Expressed genes are highly redundant within each diploid progenitor and between A and D progenitor species, suggesting that diploid progenitors in cotton are likely ancient tetraploids. This large set of A- and D-genome ESTs and GNPs will be valuable resources for genome annotation, gene expression, and crop improvement in allotetraploid cotton.

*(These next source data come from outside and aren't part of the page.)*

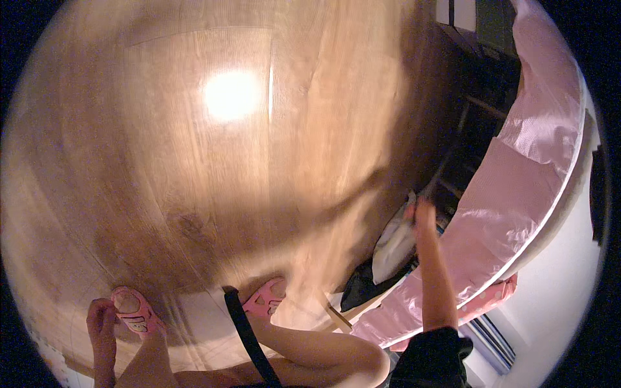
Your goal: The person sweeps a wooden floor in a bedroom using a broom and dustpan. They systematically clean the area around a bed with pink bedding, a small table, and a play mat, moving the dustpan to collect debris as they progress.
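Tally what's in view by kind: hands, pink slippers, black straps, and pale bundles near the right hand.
Hands: 2 (left hand, right hand)
Pink slippers: 2
Black strap: 1
Pale bundle: 1
Total: 6

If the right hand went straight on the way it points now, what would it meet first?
Most likely the pale bundle: the right hand overlaps its upper end in view, though blur and depth leave contact unclear.
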A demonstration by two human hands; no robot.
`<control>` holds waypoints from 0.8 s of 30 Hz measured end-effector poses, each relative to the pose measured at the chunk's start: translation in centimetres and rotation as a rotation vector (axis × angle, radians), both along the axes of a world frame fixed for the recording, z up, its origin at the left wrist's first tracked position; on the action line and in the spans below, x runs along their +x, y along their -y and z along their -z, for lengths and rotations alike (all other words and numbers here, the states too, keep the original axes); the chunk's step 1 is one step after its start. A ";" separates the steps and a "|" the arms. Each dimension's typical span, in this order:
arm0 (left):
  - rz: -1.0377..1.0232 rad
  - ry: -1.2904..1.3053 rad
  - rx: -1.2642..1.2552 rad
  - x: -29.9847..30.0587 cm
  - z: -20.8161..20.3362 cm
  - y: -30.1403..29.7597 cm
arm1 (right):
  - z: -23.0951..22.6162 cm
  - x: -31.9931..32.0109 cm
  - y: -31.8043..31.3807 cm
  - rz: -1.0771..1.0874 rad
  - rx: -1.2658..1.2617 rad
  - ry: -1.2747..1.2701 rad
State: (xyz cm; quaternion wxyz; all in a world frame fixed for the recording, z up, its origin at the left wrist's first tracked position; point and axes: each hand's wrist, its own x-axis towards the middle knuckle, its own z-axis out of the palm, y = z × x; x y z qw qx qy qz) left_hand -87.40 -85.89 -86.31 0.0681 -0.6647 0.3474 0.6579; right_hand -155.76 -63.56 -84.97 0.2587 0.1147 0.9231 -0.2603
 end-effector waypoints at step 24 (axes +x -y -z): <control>0.086 -0.185 -0.036 0.9 3.6 -0.7 | -18.4 23.8 4.9 0.182 0.058 0.252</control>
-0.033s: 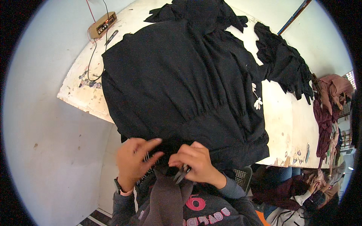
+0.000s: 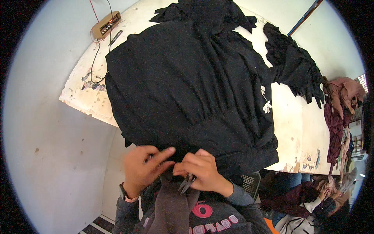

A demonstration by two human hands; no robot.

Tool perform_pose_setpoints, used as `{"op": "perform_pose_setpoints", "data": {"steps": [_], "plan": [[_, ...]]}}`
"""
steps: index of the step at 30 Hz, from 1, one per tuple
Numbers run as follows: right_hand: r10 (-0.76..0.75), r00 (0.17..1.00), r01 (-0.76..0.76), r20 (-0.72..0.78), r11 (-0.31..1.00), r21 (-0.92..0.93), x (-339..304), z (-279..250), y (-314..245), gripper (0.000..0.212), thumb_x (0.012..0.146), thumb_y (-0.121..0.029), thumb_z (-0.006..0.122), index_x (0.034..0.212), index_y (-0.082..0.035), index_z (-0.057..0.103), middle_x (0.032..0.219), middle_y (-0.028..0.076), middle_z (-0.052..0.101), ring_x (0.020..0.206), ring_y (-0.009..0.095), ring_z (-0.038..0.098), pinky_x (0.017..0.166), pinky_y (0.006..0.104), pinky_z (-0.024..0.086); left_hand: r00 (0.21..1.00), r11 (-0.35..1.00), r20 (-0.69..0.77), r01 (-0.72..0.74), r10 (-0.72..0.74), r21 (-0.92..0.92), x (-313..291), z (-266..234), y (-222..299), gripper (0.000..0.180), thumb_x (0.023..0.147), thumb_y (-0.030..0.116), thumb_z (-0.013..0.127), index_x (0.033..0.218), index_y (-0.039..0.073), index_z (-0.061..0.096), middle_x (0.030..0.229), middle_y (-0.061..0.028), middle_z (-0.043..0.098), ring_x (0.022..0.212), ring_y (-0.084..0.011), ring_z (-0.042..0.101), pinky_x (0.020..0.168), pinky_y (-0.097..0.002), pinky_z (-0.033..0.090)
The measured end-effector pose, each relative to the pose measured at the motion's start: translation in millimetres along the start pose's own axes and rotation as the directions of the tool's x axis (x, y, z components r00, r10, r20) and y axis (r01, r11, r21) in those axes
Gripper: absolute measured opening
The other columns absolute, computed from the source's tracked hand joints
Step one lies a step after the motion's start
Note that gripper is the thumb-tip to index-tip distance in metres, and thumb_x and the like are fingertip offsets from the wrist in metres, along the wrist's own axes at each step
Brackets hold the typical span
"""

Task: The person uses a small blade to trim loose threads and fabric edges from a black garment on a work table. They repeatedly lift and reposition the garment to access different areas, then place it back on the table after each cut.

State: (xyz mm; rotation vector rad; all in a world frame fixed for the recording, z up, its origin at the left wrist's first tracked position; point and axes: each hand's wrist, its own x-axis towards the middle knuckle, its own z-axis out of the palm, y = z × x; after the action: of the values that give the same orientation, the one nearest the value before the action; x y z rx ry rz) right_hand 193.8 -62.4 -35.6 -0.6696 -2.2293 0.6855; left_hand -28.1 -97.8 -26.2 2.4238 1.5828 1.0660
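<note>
A large black garment [image 2: 171,82] with gathered folds is spread over the table, its near edge hanging toward me. At that edge is my left hand [image 2: 142,169], slightly blurred, its index finger and thumb apart beside the black cloth. Nothing shows between its fingers. Close by on the right, my right hand [image 2: 202,169] is closed around small metal thread snips [image 2: 186,184], blades pointing down toward me. The same hand's thumb and index finger are pinched at the garment's edge; whether cloth or thread is between them is hidden.
More black cloth lies at the far side [image 2: 210,13] and far right [image 2: 292,62] of the pale, stained table [image 2: 296,128]. White tags [image 2: 266,106] rest by the garment. A tan box [image 2: 106,25] with cables stands far left. Another person [image 2: 307,202] handles brownish cloth at lower right.
My left hand has moved slightly right, toward my right hand, and its index finger and thumb reach farther over the cloth. My right hand stays nearly in place with the snips.
</note>
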Motion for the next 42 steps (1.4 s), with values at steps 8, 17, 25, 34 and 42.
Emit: {"op": "perform_pose_setpoints", "data": {"steps": [8,17,25,34,42], "plan": [[0.116,0.976,-0.149,-0.182,0.973,-0.179,-1.1,-9.0,-7.6,0.043,0.073,-0.016,0.086,0.112,-0.009,0.068,0.095,0.004,0.068,0.075,0.02,0.062,0.073,0.0369,0.038,0.963,0.968,-0.131,-0.222,0.237,0.117,-31.4,9.8,0.1,0.033,0.068,0.028,0.088,0.101,0.027,0.08,0.09,0.0125,0.062,0.072,-0.0085,0.053,0.059,-0.0266,0.038],[-0.085,0.986,0.004,-0.145,0.874,-0.487,17.6,8.3,0.0,0.032,0.078,-0.019,0.082,0.109,-0.011,0.073,0.097,-0.003,0.069,0.072,0.014,0.056,0.07,0.0332,0.037,0.959,0.972,-0.164,-0.217,0.23,0.091,-34.4,18.5,-1.7,0.035,0.067,0.033,0.088,0.101,0.028,0.081,0.088,0.0122,0.061,0.071,-0.0088,0.052,0.058,-0.0265,0.036],[0.041,0.968,-0.128,-0.247,0.928,-0.349,16.6,-12.7,13.1,0.028,0.082,-0.02,0.078,0.108,-0.01,0.072,0.101,0.0,0.069,0.078,0.018,0.06,0.07,0.0349,0.041,0.979,0.974,-0.093,-0.191,0.18,-0.124,-15.9,10.4,2.8,0.031,0.07,0.03,0.087,0.1,0.024,0.08,0.091,0.0082,0.064,0.077,-0.0113,0.059,0.061,-0.027,0.04],[0.707,0.497,-0.458,-0.503,0.706,0.541,-22.1,-76.7,68.2,0.023,0.096,-0.013,0.073,0.114,-0.003,0.063,0.098,-0.001,0.062,0.091,0.007,0.055,0.082,0.0212,0.044,0.991,0.952,0.064,-0.095,0.118,-0.29,127.1,77.7,4.7,0.021,0.086,0.021,0.078,0.103,0.01,0.074,0.103,-0.003,0.069,0.087,-0.0237,0.07,0.075,-0.0339,0.056],[0.719,0.529,-0.493,-0.451,0.693,0.526,-39.2,-69.4,79.3,0.021,0.096,-0.012,0.073,0.112,-0.004,0.063,0.093,-0.002,0.061,0.087,0.006,0.056,0.081,0.0217,0.045,0.943,0.951,0.321,0.172,-0.084,-0.256,142.2,130.0,6.6,0.019,0.086,0.023,0.077,0.093,0.006,0.076,0.091,-0.004,0.07,0.078,-0.0258,0.07,0.071,-0.0343,0.056]]}}
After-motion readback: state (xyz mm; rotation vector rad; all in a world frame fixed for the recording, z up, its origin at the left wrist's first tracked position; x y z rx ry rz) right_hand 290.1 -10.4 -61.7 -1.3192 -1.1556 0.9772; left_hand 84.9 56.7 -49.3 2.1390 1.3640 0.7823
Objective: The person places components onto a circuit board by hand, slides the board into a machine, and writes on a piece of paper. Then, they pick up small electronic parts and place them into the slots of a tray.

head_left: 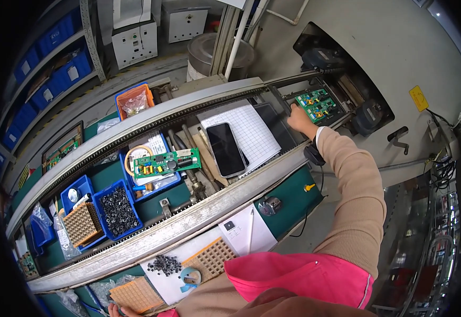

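My right hand reaches far out to the right end of the conveyor line. Its fingers rest against the near edge of a green circuit board that lies at the mouth of a grey machine. Whether the fingers grip the board is unclear. Only the fingertips of my left hand show at the bottom edge, at the corner of a tan perforated tray. A second green circuit board lies on a blue bin in the middle of the line.
A black phone lies on a gridded sheet. Blue bins hold black small parts and another tan tray. An orange bin stands behind the line. Loose black parts, a perforated tray and a blue tape roll lie near me.
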Tool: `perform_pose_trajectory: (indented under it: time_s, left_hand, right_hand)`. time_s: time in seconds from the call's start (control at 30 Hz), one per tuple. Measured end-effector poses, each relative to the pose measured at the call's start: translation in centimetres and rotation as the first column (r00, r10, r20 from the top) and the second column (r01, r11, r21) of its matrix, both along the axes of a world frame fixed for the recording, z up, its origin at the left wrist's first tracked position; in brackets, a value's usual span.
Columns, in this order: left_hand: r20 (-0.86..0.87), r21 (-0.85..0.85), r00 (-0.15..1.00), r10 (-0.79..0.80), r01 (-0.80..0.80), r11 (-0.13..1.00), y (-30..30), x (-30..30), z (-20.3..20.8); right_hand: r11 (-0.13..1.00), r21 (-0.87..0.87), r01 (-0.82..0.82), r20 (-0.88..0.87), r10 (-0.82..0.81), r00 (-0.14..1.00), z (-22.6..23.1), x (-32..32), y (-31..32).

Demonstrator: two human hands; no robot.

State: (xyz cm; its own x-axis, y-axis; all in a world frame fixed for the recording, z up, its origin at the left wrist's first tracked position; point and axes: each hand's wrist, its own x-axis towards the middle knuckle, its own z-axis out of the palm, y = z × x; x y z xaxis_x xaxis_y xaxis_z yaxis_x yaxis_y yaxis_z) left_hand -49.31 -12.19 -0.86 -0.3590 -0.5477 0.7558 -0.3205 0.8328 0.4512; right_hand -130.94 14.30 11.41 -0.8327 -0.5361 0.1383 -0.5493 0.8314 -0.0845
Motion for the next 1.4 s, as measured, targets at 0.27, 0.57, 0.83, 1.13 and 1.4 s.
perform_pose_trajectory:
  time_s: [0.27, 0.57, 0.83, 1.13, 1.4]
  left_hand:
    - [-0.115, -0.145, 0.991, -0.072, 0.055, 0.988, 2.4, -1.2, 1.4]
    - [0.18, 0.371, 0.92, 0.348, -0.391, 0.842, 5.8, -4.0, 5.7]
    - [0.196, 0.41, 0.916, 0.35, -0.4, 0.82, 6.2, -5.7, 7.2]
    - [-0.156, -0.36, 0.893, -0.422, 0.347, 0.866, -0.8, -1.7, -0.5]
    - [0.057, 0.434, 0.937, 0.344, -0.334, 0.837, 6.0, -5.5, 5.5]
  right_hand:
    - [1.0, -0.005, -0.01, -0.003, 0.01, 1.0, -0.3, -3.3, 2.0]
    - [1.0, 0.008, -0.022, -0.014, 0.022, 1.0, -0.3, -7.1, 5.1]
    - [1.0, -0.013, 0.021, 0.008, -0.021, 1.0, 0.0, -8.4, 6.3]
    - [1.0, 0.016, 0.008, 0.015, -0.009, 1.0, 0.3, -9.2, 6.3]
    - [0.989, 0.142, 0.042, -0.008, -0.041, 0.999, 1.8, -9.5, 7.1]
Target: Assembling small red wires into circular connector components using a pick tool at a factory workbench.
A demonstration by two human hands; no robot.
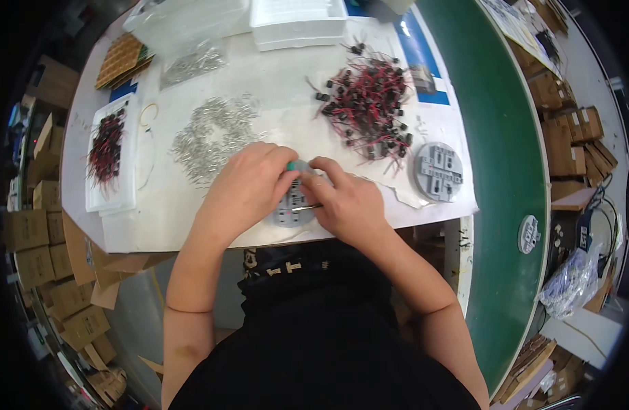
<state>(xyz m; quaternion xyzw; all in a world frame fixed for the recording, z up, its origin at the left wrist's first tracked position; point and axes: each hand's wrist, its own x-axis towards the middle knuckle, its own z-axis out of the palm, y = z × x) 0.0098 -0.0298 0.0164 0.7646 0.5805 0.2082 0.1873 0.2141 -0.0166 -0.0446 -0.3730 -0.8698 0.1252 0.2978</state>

种植最广泛的棉花(陆地棉,AD基因组)源自A基因组和D基因组物种之间的四倍体化。亚洲棉(A基因组)和雷蒙德氏棉(D基因组)是两个现存的近缘祖先。异源四倍体棉花中的基因表达研究因A和D基因组起源的同源基因座而变得复杂。为了开发用于基因表达和棉花育种的基因组资源,我们对源自亚洲棉和雷蒙德氏棉的表达序列标签(EST)进行了测序和组装。
采用罗氏/454 FLX测序技术分别对亚洲棉和雷蒙德氏棉的叶、根、棉铃、胚珠和纤维制备的标准化cDNA文库进行测序。将每个物种两个独立文库的测序读段合并,以组装高质量的EST重叠群。合并后的测序读段包括来自A基因组的1,699,776条和来自D基因组的1,464,815条,它们在A基因组中聚集成89,588个重叠群,在D基因组中聚集成65,542个重叠群。这些重叠群代表了棉花基因索引11(CGI11,2011年3月)中EST集合的约80%。与D基因组转录本数据库相比,A和D基因组中分别有27,537个和10,452个重叠群是独特的转录本。使用自比对(self-blastn)进一步分析后,A基因组中单一基因重叠群数量减少了52%,D基因组中减少了57%,这表明每个物种中50%或更多的重叠群是旁系同源物或同工型。大多数EST重叠群(73 - 81%)在A和D基因组之间是保守的,而分别有27%和19%的重叠群是A和D基因组特有的。利用这些EST,我们总共生成了75,754个A和D基因组之间10,885个重叠群或基因的基因组特异性单核苷酸多态性(gSNP或GNP)或同源特异性SNP(hSNP),这表明在异源四倍体棉花中分离这些基因的等位基因表达是有可能的。
每个二倍体祖先内部以及A和D祖先物种之间的表达基因高度冗余,这表明棉花中的二倍体祖先可能是古老的四倍体。这一大组A和D基因组的EST和GNP将是用于异源四倍体棉花基因组注释、基因表达和作物改良的宝贵资源。